# North Carolina Governor Demands Passage of Gun Control Bills



## BackyardCowboy (Aug 27, 2014)

https://bearingarms.com/cam-e/2019/08/13/north-carolina-governor-demands-passage-gun-control-bills/


----------



## elongobardi (Dec 13, 2017)

Sad the politicians don’t have brains and common sense. North Carolina is a great state and I don’t want it to ruined by politicians who think they know about guns. 


Sent from my iPhone using Tapatalk


----------



## Steve M1911A1 (Feb 6, 2008)

I think that this is a wonderful proposal. I will back it with every political trick at my disposal, once someone figures out how to get criminals to obey it too.


----------



## tony pasley (May 6, 2006)

I have let my voice be heard loud and clear.


----------



## yellowtr (Oct 28, 2016)

Murder has been against the law since well before Moses came down the mountain with the Ten Commandments. Not even the threat of capital punishment can deter anyone from murder if that is their goal. Best to return to a civil society where the majority live an ethical and meaningful life as our creator and Mother Nature intended.


----------



## BeAnalog (Aug 29, 2020)

The governor works for The People! I don't care what his opinion is he represents what WE want! We all need to be heard and protect our second amendment!! Please don't be silent! 

I sent this letter to NC governor Roy Cooper today. If I receive a response, I will post it here.
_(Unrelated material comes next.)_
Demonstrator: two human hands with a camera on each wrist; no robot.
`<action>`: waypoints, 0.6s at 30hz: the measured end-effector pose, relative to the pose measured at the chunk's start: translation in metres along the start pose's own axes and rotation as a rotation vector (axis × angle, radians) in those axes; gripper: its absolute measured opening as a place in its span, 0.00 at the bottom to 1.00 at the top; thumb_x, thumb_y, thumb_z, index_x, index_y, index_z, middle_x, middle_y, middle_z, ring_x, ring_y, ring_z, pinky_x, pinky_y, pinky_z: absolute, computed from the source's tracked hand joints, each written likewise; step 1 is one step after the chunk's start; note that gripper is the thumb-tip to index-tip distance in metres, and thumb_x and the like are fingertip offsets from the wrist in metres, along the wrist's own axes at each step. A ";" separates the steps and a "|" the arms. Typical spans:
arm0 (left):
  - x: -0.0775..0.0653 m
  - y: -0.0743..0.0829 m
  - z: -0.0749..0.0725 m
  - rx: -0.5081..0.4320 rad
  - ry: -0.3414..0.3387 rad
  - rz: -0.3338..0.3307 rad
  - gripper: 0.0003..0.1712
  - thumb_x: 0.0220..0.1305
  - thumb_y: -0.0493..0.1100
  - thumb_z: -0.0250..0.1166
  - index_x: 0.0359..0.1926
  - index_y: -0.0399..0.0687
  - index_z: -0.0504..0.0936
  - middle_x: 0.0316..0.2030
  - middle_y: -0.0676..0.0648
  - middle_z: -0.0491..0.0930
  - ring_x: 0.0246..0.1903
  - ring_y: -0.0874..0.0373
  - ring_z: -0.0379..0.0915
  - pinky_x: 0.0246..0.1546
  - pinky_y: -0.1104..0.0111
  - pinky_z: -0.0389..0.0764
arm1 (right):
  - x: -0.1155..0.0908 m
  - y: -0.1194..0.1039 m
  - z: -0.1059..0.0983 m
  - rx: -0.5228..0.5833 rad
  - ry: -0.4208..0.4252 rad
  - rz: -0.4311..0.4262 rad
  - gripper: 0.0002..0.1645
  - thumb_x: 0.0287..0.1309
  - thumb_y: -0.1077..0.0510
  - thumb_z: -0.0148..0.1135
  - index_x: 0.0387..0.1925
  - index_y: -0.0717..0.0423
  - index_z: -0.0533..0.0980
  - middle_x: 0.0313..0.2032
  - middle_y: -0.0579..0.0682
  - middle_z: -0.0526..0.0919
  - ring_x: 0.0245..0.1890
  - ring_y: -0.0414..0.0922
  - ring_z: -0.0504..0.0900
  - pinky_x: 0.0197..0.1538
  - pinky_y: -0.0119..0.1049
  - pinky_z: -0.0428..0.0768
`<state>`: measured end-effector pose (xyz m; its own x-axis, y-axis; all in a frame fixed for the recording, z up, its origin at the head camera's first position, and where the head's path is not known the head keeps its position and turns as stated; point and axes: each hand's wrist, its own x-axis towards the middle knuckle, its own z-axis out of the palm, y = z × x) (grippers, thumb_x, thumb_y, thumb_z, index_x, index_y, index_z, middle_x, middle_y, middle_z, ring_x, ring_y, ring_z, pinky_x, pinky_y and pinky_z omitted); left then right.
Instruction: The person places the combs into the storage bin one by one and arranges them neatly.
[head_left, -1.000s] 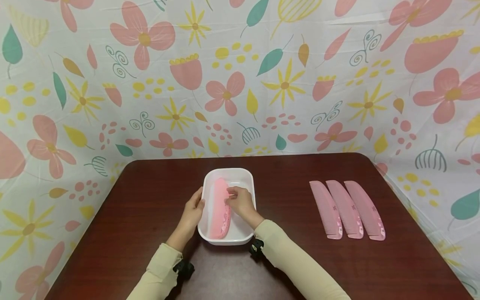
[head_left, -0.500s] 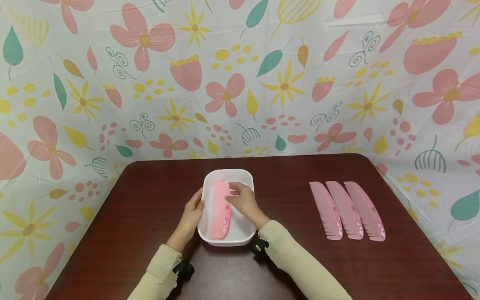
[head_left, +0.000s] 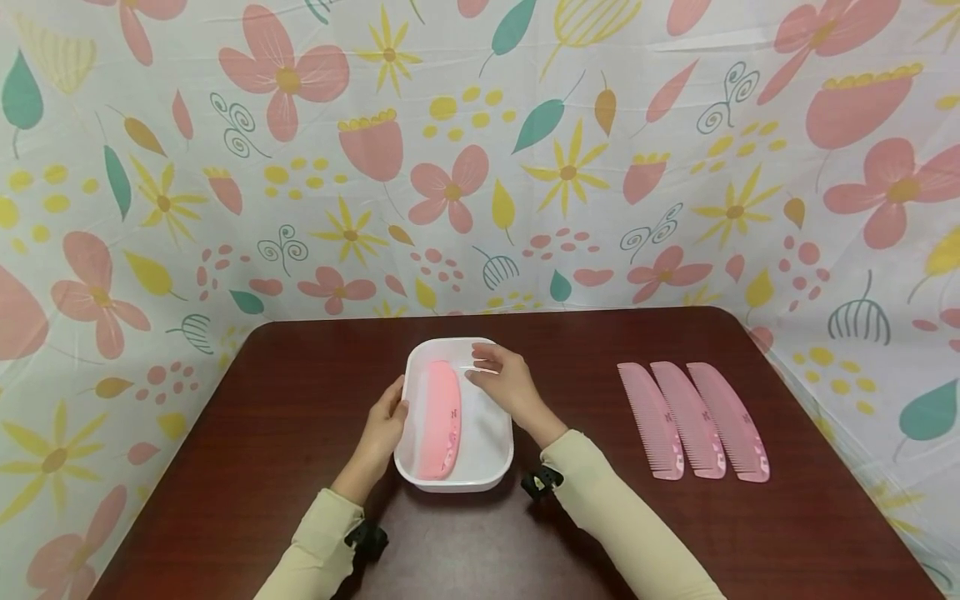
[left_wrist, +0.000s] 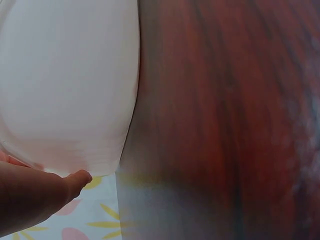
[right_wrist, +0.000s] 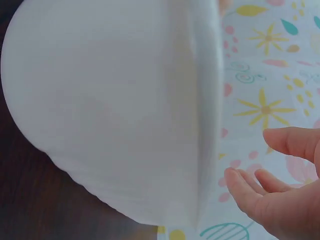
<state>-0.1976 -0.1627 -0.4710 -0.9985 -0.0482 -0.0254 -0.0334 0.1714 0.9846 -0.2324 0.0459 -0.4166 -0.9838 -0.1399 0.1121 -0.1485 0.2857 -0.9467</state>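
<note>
In the head view, a pink comb (head_left: 442,421) lies lengthwise in the left half of a white plastic tray (head_left: 480,467), teeth facing left. My left hand (head_left: 384,425) holds the tray by its left side, and the left wrist view shows the thumb (left_wrist: 77,181) against the white wall. Over the tray's upper right part is my right hand (head_left: 513,383), apart from the comb, with nothing between its fingers. The right wrist view shows its thumb and fingers spread beside the tray wall (right_wrist: 100,100).
Three more pink combs, a left one (head_left: 654,421), a middle one (head_left: 692,421) and a right one (head_left: 731,421), lie side by side on the dark wooden table (head_left: 570,533). A flower-patterned cloth (head_left: 450,275) hangs behind the table.
My right hand has let go of the comb and moved right and up toward the tray's right rim. The comb stays in the tray, and my left hand has hardly moved.
</note>
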 end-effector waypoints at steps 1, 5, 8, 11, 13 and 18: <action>0.000 0.000 0.000 -0.002 -0.002 0.003 0.28 0.72 0.32 0.44 0.72 0.34 0.55 0.69 0.31 0.58 0.67 0.39 0.56 0.67 0.49 0.57 | 0.000 0.000 -0.002 0.001 0.002 -0.002 0.27 0.55 0.65 0.67 0.58 0.62 0.74 0.53 0.60 0.80 0.54 0.54 0.79 0.51 0.42 0.81; -0.001 0.000 0.000 -0.011 -0.005 0.002 0.29 0.72 0.31 0.44 0.72 0.34 0.55 0.69 0.32 0.57 0.67 0.40 0.55 0.68 0.50 0.56 | 0.000 0.000 -0.010 0.005 0.006 -0.009 0.28 0.55 0.65 0.67 0.59 0.63 0.73 0.54 0.59 0.79 0.55 0.54 0.78 0.51 0.43 0.81; -0.001 0.000 0.000 -0.012 -0.005 0.001 0.29 0.72 0.31 0.44 0.72 0.34 0.55 0.69 0.32 0.57 0.67 0.40 0.55 0.68 0.50 0.56 | 0.000 0.001 -0.018 0.010 0.007 -0.021 0.28 0.56 0.64 0.67 0.59 0.62 0.73 0.55 0.59 0.79 0.55 0.53 0.77 0.53 0.42 0.80; 0.000 0.000 0.000 -0.011 -0.003 0.003 0.29 0.72 0.32 0.44 0.72 0.34 0.55 0.69 0.32 0.58 0.67 0.40 0.56 0.67 0.49 0.57 | 0.001 0.003 -0.026 0.030 0.006 -0.041 0.28 0.57 0.65 0.66 0.60 0.63 0.72 0.56 0.61 0.77 0.56 0.55 0.76 0.55 0.42 0.78; 0.000 0.000 0.000 -0.011 -0.001 0.001 0.28 0.72 0.32 0.44 0.72 0.34 0.55 0.69 0.32 0.58 0.67 0.40 0.56 0.67 0.50 0.58 | 0.001 0.004 -0.032 0.049 0.007 -0.054 0.28 0.57 0.65 0.65 0.60 0.63 0.72 0.57 0.61 0.76 0.57 0.56 0.76 0.57 0.41 0.77; 0.000 -0.001 0.000 -0.014 -0.002 -0.002 0.29 0.72 0.32 0.45 0.72 0.35 0.55 0.69 0.33 0.58 0.67 0.41 0.56 0.67 0.50 0.58 | 0.001 0.009 -0.049 0.093 -0.002 -0.100 0.29 0.58 0.65 0.65 0.61 0.65 0.70 0.58 0.63 0.75 0.58 0.57 0.74 0.58 0.42 0.76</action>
<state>-0.1975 -0.1633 -0.4720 -0.9985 -0.0462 -0.0281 -0.0350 0.1578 0.9869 -0.2396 0.0949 -0.4104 -0.9642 -0.1656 0.2070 -0.2361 0.1809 -0.9547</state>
Feel free to copy this and send to your governor too!

Public safety is important don't get me wrong. However, the government has been abusive in using this as a reason to force mandates and other infringements on freedom. This is a slippery slope to say the least. I see the administration trying to do this on guns and our 2nd amendment right to protect ourselves. As you know, automobiles have stricken down people in the streets during parades killing them, airplanes have flown into buildings killing thousands, people getting stabbed to death with kitchen knives and on and on. Don’t you see that all of these situations were from crazy people willing to do crazy things to harm others. The weapon can be anything. The government is hell bent in selling the idea that guns are the problem not the criminals who are using whatever tool they can use to kill. Look at the most regulated states in the USA, they have more crime than those that do not. You can’t regulate a criminal. Criminals do not follow laws only law-abiding citizens do. Stop attacking the law-abiding citizens!

Sent from my moto g(7) power using Tapatalk


----------